This question was originally posted on DCIM Support by mike sutton on 2019-02-04
Hi I wonder if someone can give me some advice please,
We have a client who has multiple locations with Botz 170 rack access kits fitted and also Botz 250 rack access kits fitted and the following question has arisen during a security check:
"In a security review it has been made apparent that some proximity cards are not secure and can be easily cloned. I have been asked to see if the APC cards we use have any sort of security on them to help prevent this."
Can anyone shed any light on this??
Solved! Go to Solution.
This comment was originally posted on DCIM Support by mike sutton on 2019-02-04
They have sent me the following link containing info about this
This answer was originally posted on DCIM Support by Steven Marchetti on 2019-02-04
The cards we use are HID H10301. We purchase them HID and do not make our own.
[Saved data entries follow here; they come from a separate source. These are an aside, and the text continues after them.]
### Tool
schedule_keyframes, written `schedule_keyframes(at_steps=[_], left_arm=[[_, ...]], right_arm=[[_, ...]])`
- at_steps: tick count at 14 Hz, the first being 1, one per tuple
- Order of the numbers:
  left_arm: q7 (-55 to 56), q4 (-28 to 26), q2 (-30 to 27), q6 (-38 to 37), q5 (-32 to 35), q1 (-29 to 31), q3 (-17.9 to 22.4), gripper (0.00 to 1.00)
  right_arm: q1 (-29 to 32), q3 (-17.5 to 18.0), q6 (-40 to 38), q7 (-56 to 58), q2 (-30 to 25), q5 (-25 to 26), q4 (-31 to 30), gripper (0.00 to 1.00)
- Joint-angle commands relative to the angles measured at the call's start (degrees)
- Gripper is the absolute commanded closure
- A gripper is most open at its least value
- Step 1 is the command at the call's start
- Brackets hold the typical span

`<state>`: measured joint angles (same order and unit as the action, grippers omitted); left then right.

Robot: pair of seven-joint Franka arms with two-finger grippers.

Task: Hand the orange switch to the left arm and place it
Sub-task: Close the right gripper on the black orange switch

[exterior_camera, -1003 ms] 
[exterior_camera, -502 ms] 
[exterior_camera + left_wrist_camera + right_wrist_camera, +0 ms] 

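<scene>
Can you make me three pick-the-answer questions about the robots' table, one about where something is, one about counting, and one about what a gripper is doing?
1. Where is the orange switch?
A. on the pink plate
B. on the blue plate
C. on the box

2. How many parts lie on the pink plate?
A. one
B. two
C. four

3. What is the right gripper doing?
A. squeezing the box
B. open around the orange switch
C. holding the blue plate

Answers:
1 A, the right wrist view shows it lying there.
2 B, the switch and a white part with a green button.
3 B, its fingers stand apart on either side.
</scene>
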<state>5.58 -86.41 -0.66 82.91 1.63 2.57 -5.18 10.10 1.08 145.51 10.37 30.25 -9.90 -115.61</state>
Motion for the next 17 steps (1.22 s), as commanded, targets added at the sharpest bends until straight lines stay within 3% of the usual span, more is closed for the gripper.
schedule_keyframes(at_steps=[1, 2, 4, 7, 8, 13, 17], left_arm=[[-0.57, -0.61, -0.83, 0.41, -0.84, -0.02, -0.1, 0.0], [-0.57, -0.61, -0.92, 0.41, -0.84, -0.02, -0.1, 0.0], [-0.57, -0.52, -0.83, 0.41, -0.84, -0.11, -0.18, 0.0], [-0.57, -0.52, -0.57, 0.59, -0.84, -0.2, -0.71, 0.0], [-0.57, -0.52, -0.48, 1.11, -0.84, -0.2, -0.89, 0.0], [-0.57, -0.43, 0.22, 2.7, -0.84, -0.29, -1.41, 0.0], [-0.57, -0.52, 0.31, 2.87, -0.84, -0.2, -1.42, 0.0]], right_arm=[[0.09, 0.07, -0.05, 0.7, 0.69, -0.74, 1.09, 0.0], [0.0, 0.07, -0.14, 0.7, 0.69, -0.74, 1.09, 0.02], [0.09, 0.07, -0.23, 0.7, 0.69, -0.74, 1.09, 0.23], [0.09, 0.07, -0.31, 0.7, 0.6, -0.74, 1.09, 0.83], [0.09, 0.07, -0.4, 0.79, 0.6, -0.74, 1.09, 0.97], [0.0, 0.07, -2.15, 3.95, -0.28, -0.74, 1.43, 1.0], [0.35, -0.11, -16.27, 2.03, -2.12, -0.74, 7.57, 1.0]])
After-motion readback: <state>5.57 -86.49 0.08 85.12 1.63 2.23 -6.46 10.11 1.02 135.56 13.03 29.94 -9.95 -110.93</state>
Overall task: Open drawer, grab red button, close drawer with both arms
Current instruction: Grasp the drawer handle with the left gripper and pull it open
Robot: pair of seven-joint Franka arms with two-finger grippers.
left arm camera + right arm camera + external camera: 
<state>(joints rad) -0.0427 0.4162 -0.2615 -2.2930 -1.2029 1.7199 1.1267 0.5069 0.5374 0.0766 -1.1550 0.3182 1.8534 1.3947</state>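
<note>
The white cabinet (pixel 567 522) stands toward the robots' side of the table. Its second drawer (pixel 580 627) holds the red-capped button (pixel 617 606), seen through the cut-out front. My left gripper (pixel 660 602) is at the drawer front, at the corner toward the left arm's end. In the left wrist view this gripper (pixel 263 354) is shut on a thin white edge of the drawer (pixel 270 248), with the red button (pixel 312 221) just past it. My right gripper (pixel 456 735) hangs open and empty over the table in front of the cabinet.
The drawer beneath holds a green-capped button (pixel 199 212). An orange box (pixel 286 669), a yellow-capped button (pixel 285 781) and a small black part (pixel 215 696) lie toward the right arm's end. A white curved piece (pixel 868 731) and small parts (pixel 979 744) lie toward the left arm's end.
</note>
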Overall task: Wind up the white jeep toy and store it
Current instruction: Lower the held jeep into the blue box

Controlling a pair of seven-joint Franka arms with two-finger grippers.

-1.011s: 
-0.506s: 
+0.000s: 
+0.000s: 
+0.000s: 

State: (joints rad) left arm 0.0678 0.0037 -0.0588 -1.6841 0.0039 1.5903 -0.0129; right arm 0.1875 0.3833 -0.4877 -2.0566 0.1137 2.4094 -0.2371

I do not have any further model information. I do know that some cards can have extra information written to them but all that the NetBotz device reads is the card number. If you can read the card and you have another card with that number, or, you can write that card number, you would be able to use that for access. I can tell you that although other information is writable, I do not believe that by default the card's ID number is editable.
In any case, I will forward your concerns on to my engineers to see if they have a better answer for you. I'll get back when I hear more.
This comment was originally posted on DCIM Support by Steven Marchetti on 2019-02-07
Product management responded to me stating:
While 125 kHz cards are still the most commonly used badge access solution, there are known cloning methods, as indicated in the blog you’ve linked. We introduced the NBACS1356 in 2017 so our customers would have access to a 13.56 MHz cards solution, which is more resilient to cloning attempts, in addition to the standard 125 kHz (NBACS125) solution. The NBPD0170 pods currently only support 125 kHz handles but we plan on introducing 13.56MHz in a pod option as well.
This comment was originally posted on DCIM Support by Andrey Ivashov on 2019-02-11
introducing 13.56MHz in a pod option as well - this is the good news!
The mentioned resource https://www.getkisi.com is very informative.
As I understand the NetBotz 250 13.56MHz and Corporate 1000 (HID) is the best choice considering security by the moment.
Recently I was looking for the cards that support both 135KHz and 13.56MHz in a single form-factor. Found several proposals locally and with international shipping. They can clone almost everything and it's the whole industry problem not NetBotz. A good point that my customer now uses a single badge to access "old" and "new" racks.